# [WHAT YOU WILL DO]
Identify all lines below that hold "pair" and collect them.

Items from a data source
===============
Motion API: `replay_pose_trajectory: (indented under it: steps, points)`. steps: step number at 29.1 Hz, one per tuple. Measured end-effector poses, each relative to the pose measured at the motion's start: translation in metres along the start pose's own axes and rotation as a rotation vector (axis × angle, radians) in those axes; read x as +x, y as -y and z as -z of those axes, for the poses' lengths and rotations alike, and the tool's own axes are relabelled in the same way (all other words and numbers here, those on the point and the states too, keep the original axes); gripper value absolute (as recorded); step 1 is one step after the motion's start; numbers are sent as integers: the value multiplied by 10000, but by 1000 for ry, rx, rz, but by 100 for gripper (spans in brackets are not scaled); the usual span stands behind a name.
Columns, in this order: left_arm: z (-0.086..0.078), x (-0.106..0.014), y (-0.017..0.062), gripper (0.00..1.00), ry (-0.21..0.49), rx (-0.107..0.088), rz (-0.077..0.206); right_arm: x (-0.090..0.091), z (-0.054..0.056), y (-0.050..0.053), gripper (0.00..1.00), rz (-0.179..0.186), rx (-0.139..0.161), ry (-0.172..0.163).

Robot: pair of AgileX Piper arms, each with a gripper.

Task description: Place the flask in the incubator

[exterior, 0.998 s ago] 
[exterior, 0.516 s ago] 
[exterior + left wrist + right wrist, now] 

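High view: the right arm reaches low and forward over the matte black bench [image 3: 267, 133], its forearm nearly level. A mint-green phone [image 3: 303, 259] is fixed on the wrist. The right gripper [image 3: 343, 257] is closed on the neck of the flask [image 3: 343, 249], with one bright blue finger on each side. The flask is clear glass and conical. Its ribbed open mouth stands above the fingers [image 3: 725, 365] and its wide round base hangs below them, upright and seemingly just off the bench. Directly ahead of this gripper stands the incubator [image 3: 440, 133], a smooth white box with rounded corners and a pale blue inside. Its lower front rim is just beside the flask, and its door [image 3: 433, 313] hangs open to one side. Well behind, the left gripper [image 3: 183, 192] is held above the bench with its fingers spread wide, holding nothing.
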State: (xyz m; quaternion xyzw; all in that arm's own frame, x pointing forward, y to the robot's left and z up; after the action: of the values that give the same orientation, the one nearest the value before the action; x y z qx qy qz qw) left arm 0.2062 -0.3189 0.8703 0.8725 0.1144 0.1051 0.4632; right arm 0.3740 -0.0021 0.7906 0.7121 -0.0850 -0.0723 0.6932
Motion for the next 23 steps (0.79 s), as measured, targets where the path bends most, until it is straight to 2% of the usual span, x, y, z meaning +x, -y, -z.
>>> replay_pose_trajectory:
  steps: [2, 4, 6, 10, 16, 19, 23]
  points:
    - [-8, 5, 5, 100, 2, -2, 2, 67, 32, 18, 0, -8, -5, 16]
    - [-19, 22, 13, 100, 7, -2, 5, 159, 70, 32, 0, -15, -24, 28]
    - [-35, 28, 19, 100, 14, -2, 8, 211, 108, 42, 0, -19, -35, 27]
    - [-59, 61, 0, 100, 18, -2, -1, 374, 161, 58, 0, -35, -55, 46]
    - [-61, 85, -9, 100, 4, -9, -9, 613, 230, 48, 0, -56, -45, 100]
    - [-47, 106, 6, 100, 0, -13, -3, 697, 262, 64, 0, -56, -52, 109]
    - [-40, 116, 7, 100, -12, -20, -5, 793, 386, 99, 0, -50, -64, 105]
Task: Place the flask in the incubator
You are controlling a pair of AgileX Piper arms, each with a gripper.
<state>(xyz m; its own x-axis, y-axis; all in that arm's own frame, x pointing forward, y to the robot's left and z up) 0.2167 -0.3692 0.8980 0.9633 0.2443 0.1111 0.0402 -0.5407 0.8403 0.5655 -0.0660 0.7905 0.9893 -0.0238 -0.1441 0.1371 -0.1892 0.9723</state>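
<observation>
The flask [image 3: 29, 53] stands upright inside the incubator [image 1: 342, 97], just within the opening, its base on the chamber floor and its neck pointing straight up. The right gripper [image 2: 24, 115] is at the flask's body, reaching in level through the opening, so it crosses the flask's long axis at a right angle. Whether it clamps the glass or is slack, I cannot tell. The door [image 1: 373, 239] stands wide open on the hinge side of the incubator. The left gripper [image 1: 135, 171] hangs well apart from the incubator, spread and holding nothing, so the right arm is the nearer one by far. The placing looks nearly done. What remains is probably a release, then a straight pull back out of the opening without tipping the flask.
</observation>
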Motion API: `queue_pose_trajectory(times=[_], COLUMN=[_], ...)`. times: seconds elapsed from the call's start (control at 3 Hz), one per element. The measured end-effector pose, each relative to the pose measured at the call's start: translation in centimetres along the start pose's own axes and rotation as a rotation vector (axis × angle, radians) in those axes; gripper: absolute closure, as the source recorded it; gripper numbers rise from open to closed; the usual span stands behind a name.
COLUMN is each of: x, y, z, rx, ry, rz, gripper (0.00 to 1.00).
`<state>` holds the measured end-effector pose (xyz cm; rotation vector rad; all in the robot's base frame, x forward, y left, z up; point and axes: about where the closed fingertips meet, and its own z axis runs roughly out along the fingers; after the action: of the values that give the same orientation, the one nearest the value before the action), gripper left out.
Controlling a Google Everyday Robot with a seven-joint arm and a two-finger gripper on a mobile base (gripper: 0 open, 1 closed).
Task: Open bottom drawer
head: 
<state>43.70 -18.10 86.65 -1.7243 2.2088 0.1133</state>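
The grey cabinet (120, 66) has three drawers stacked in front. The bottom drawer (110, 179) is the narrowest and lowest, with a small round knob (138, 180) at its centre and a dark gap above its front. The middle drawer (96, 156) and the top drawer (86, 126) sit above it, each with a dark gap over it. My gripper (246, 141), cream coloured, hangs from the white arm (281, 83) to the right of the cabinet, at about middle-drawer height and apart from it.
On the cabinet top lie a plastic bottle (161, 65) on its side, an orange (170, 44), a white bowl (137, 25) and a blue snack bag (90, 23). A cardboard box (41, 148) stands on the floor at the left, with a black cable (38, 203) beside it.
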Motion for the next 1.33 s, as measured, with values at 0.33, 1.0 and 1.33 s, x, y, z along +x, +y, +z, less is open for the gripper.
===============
# [ANSWER TO THE PROBLEM]
Robot: pair of AgileX Piper arms, each with a gripper.
You are controlling a pair of AgileX Piper arms, each with a gripper.

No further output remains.